What we see is SvcHost consuming a huge percentage of CPU time and resources, even though the actual activity we observe on the host experiencing this issue is very low. RAM consumption remains extremely low at all times.
- This does not appear to be related to endpoint security, because if we totally disable the endpoint security integration on the specific endpoint we observe little changes (from 90% down to 85%, for example).
- Disabling the individual components of the security suite (ransomware, malware, memory, ...) makes up for an even less noticeable difference.

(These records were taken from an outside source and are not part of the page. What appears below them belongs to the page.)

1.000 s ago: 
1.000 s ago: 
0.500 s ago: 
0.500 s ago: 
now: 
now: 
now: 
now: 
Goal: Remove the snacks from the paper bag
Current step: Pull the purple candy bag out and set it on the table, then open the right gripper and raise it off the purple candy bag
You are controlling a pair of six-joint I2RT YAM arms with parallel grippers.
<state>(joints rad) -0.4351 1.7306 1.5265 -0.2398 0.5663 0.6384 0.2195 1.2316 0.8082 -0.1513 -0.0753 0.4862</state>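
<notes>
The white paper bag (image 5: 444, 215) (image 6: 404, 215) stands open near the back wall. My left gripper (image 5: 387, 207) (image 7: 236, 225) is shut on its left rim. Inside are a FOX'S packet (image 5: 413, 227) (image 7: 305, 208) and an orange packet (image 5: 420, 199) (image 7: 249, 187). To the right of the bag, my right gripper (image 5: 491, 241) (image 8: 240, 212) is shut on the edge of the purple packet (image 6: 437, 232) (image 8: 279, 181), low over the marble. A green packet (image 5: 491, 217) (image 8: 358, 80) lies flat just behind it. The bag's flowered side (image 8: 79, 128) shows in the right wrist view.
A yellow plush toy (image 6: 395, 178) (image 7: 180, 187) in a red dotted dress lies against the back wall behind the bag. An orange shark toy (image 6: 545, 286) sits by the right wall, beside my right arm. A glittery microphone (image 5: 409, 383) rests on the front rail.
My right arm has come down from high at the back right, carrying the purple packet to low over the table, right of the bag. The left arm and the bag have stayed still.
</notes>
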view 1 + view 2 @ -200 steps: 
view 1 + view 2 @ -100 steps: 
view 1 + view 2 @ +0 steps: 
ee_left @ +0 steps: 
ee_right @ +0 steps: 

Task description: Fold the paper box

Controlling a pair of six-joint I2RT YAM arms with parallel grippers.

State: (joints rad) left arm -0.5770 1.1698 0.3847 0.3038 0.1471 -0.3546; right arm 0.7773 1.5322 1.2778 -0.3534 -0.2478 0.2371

- Disabling only events collection from the endpoint security integration makes no difference.
- Entirely removing the endpoint security integration from the policy (yup, for good measure we tried this too) doesn't make a difference.
- If we enable metrics collection, either via the generic
systemintegration or via the specialized
windowsintegration, we do see some noticeable difference in CPU usage. It still does not account for a sizable amount, but we do see a 20% difference, which is already significant.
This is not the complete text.